> [EXERCISE REQUIREMENTS]
In the data below, which lines hold "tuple"? Copy every one.

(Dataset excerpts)
+ + + + + + +

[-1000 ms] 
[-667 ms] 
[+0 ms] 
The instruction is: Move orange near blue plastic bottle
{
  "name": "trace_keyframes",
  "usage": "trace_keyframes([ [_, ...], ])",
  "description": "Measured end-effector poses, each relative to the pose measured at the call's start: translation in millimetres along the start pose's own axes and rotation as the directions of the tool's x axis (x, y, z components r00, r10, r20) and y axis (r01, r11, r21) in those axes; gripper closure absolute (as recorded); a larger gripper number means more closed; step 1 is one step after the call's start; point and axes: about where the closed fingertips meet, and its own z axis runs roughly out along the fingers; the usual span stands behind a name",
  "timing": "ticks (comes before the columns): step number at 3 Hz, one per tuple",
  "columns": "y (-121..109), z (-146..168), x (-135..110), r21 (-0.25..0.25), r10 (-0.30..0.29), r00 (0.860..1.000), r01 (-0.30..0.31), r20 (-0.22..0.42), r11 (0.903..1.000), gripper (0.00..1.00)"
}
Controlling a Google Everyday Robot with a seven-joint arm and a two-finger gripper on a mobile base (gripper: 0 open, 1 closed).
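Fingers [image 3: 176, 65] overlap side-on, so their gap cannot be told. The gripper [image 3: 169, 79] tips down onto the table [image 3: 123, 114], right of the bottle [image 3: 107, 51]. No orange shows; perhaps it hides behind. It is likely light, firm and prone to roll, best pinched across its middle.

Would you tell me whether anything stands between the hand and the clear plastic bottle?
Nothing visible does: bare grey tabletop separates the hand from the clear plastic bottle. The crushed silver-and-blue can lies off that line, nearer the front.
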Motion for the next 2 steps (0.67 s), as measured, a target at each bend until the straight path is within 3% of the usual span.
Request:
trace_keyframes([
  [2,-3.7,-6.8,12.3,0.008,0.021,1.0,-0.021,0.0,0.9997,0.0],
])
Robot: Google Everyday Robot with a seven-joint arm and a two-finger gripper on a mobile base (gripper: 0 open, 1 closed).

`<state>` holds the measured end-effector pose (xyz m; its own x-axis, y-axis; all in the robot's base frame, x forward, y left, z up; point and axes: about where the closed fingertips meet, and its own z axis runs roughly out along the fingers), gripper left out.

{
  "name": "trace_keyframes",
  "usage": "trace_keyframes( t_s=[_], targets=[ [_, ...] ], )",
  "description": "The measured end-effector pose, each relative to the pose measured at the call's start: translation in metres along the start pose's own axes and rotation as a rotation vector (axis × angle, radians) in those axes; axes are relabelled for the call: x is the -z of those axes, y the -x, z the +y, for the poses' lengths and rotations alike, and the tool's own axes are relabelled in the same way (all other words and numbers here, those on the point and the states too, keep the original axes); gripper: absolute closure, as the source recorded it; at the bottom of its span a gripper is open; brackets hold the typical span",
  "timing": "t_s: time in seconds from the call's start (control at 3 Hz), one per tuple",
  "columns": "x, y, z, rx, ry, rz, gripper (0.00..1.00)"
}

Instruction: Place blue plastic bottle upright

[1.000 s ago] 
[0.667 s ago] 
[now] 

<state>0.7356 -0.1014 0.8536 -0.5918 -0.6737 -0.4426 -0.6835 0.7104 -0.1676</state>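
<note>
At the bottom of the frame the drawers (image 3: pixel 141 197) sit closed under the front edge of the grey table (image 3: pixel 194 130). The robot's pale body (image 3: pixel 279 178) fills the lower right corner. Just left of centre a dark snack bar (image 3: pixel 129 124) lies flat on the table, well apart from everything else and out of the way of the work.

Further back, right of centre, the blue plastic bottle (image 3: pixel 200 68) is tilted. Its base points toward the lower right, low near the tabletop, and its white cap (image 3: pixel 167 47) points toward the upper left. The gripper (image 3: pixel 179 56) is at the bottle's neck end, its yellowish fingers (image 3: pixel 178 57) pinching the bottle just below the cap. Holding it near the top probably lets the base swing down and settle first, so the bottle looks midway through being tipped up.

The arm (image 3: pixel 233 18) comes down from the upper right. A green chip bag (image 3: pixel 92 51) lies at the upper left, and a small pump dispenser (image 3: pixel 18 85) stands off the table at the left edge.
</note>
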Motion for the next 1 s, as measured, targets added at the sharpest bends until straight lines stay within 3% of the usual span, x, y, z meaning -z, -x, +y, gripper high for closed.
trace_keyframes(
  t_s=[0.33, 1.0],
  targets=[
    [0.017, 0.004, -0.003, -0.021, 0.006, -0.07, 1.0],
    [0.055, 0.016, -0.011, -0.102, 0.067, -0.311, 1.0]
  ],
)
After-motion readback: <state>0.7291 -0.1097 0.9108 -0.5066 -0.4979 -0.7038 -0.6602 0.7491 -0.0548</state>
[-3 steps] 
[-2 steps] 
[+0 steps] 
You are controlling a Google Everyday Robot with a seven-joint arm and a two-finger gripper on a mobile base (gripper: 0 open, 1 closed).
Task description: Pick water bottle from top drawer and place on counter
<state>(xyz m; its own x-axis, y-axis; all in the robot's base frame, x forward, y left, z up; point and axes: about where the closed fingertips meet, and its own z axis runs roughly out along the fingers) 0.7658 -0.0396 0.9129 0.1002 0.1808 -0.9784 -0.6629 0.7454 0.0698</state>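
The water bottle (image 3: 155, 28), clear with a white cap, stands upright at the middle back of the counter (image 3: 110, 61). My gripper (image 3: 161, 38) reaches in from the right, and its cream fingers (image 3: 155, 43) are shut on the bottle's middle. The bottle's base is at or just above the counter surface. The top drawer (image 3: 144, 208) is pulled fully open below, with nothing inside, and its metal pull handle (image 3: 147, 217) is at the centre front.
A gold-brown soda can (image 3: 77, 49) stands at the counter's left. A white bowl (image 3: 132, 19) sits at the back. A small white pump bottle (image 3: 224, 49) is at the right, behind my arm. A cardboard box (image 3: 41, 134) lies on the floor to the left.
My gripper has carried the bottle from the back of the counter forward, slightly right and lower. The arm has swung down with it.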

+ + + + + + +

> [WRITTEN SOLUTION]
  "timing": "ticks (comes before the columns): step number at 3 Hz, one per tuple",
  "timing": "t_s: time in seconds from the call's start (control at 3 Hz), one per tuple",

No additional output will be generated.